Insights"Spain will be a paradise for 'start-ups', but not only for your taxation"

"Spain will be a paradise for start-ups, but not only for its taxation"

The Secretary of State for Digitalization and Artificial Intelligence, Carme Artigas, outlines the keys to the R&D Missions in AI, analyzes the state of digitalization of Spanish companies and society, clarifies the confusions generated by the Law of 'Start-ups' and reviews the lessons learned after the launch of the 'app' Radar COVID

Photo: The Secretary of State for Digitization and Artificial Intelligence, Carme Artigas, received us at Red.es’ headquarters. Credits: Courtesy of the interviewee

By Marta del Amo

Rather than building a house from the ground up, the Secretary of State for Digitization and Artificial Intelligence, Carmes Artigas, is arguably building it all at the same time. Aware that Spain is lagging behind in some of the key digitization areas, but also that the country must begin to move forward in tackling the major challenges of the future, her organization is launching all kinds of projects to address challenges as diverse as digital literacy and pilot testing Europe’s AI regulation.

Your Secretary of State has just launched the R&D Missions in Artificial Intelligence programme to fund strategic projects. Can you comment on the key elements of the initiative?

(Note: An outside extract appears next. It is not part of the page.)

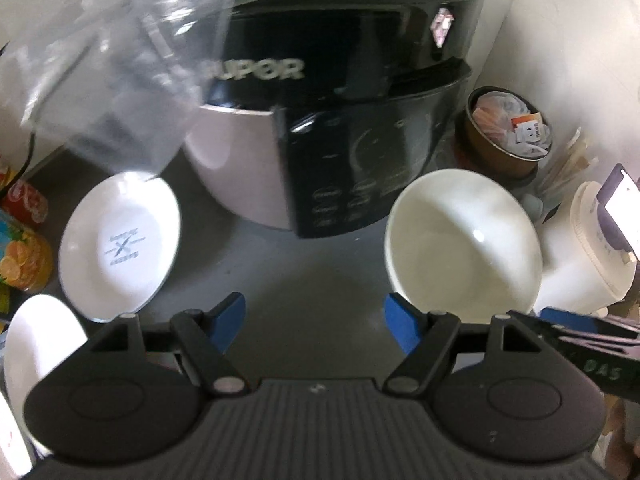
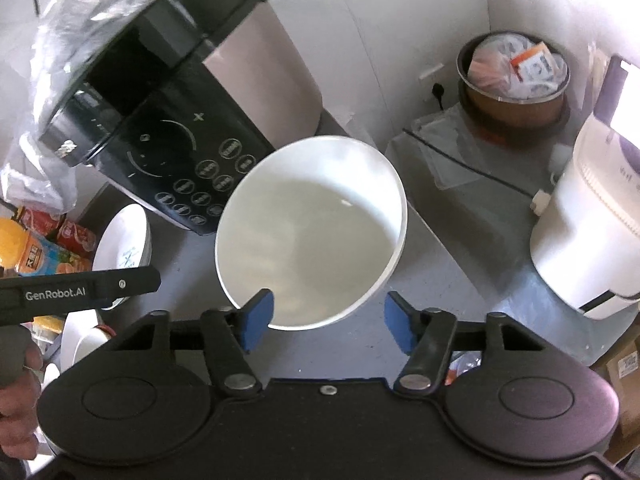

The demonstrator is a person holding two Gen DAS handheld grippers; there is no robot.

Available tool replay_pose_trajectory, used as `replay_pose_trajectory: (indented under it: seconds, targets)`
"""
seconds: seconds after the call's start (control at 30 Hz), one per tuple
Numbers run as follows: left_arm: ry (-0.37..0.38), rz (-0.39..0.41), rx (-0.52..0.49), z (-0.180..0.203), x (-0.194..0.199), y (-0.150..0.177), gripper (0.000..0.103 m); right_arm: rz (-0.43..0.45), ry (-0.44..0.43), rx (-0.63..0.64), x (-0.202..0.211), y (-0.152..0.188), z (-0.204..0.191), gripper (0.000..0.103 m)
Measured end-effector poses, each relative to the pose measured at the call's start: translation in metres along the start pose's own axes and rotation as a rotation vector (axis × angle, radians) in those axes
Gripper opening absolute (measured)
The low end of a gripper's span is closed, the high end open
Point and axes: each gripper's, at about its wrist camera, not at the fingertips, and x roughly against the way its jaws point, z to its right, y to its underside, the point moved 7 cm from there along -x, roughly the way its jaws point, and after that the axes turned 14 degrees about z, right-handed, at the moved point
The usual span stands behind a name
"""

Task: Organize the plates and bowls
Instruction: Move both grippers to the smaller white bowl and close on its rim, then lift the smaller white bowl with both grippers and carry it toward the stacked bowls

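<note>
A white bowl (image 2: pixel 312 232) stands on the grey counter (image 2: pixel 432 280) in front of a black rice cooker; it also shows in the left wrist view (image 1: pixel 460 240). My right gripper (image 2: pixel 326 320) is open, its jaws wide apart just short of the bowl's near rim, with its left fingertip overlapping the rim in the view. A white plate with a printed mark (image 1: pixel 120 244) lies left of the cooker; it also shows in the right wrist view (image 2: pixel 124 248). Another white dish (image 1: pixel 40 344) sits at the lower left. My left gripper (image 1: pixel 314 320) is open and empty above bare counter between plate and bowl.
A black and pink rice cooker (image 1: pixel 332 140) under a clear plastic bag (image 1: pixel 120 60) fills the back. A brown pot of packets (image 2: pixel 516 80) and a white appliance (image 2: pixel 588 224) stand at the right. Drink cartons and cans (image 1: pixel 24 240) crowd the left.
</note>
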Motion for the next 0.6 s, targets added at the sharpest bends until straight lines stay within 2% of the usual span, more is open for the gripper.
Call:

Spain has a historic opportunity to transform itself digitally, so it is essential to mold our society and production model. In the same way that Moncloa is looking to the future with its Spain 2050 strategy, we are seizing the opportunity by saying: “Which areas of AI should we invest in and start work on today in order to solve the biggest challenges facing future generations?”

The R&D Missions in Artificial Intelligence programme brings together the view of the economist Mariana Mazzucato of the “entrepreneurial state”, but with moonshot thinking typical of Silicon Valley. We have identified five pressing issues that artificial intelligence can help us solve: agriculture, energy design for the 21st century, environment, health and employment. Our goal is to address the Spanish economic model, which is not resilient, so that when GDP falls by 1%, unemployment rises at the same rate, not by 10%.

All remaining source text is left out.